[PYTHON MATRIX-SIG] Final conventions for alpha2

Carlos Fonseca fonseca@gaivota.demon.co.uk
Sun, 18 Aug 1996 16:10:52 +0100 (BST)

On Sun, 18 Aug 1996, Konrad Hinsen wrote:

> Obviously, but how often does this occur? (Of course I am not
> asking how often such code gets executed, but how often you have to
> type such a function call.) In all of my array code, which is not
> just Python code but also a few MB of APL code, such applications
> are extremely rare. Even if such an operation is central to GA
> applications, that doesn't mean that the majority of array functions
> in a complete program (i.e. including setup or reading of input
> arrays, analysis, output formatting, etc.) would benefit from a
> default axis of -1.

In wanting to write generic GA code, where the structures that
characterize the individual typically have known dimensions (fitness is a
scalar, performance is at most a vector (in multiobjective optimization),
but the structure of the population is a decision of who actually puts the
GA together, the code must be written relative the last dimension of the
array. Thus, -1 are -2 the axes that end up making sense.
If the population was assumed to be unstructured, then one of these would
equivalent to 0, but not in general.

> But of course you can convince me that I am wrong by sending me a few
> complete programs that do something useful and that need an axis
> specification of -1 in the majority of axis-related operations.

Not having a working take() (see one of my earlier messages) hasn't helped

> [explation of structural vs. non-structural]
> Of course that means that take(a,argsort(a)) doesn't do anything
> useful. But in what situation would you use it anyway? To sort the 1D
> subarrays of a, you would write sort(a) (which being non-structural
> should have a default axis of -1). 

But suppose I have to arrays, a and b, both aligned and three dimensional,
and that there is a ono to one correspondence between the elements of a
and those of b. I need to sort a and, at the same time, rearrange b so
that the original relationship is retained:


This should be enough.

> Using take() makes sense e.g. if
> you only want a subset of the elements, but I can't believe that this
> is a frequent operation.

This is called "selection" (one of the 3 main operators) operators.

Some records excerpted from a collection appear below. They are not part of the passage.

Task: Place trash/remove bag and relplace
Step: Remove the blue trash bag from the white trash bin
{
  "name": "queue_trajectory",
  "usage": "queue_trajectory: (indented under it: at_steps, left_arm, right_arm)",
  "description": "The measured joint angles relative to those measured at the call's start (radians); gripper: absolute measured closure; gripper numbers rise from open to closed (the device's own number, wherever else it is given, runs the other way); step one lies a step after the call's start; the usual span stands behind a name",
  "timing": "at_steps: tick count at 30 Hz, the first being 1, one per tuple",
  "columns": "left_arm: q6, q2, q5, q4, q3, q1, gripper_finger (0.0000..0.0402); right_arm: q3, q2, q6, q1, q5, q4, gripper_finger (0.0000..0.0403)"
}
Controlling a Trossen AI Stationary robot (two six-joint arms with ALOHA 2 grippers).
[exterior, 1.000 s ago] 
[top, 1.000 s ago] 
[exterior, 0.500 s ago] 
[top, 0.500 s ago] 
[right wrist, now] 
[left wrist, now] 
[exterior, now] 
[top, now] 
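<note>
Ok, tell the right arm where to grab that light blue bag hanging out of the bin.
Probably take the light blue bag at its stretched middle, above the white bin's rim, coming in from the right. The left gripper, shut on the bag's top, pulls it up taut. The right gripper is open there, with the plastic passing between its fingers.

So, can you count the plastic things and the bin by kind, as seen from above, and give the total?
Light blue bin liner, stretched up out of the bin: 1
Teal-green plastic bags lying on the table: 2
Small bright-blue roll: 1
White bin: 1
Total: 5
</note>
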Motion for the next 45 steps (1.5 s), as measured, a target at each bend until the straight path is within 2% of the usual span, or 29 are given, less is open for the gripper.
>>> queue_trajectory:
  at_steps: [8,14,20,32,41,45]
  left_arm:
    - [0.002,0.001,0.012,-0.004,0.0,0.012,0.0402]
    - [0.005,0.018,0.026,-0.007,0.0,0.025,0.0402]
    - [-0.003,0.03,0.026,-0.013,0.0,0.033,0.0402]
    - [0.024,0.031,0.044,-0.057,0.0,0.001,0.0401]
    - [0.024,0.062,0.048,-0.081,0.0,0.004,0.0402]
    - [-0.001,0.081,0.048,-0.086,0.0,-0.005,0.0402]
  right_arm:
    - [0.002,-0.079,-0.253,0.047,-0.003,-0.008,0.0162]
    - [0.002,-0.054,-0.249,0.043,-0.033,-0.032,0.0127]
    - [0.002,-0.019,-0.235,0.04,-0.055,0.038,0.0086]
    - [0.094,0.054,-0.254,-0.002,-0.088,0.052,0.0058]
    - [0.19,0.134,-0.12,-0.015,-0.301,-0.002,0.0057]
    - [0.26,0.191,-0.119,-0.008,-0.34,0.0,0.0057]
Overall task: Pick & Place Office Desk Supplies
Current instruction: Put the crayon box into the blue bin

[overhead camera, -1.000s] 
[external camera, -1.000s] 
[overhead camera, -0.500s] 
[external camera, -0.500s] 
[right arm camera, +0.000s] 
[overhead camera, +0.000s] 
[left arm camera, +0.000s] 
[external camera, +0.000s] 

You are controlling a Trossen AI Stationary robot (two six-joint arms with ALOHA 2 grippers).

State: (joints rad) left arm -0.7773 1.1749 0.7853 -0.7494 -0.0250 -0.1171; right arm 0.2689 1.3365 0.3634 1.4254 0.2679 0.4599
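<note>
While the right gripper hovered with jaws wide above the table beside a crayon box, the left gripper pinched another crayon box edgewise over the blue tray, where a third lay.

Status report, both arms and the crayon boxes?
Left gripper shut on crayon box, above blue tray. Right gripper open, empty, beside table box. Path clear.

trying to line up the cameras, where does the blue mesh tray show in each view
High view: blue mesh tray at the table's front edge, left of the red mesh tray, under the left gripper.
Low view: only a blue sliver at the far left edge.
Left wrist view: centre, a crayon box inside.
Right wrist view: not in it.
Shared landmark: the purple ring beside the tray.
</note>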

> Besides, my APL experience tells me that
> argsort() is never used on anything but a rank-1 array.
> Konrad.

My experience is different. But Matlab doesn't let me write something
like the above even for 2d arrays, so I end up using a for-loop. 

Something else:

How can I achieve

rank = argsort(argsort(cost))

without having to call argsort twice? Something like an inverted take
(ekat below :-)

rank = ekat(arange(n),argsort(cost))

would be ideal. This would be like take, but "indices" would refer to the
output matrix, and not to the input.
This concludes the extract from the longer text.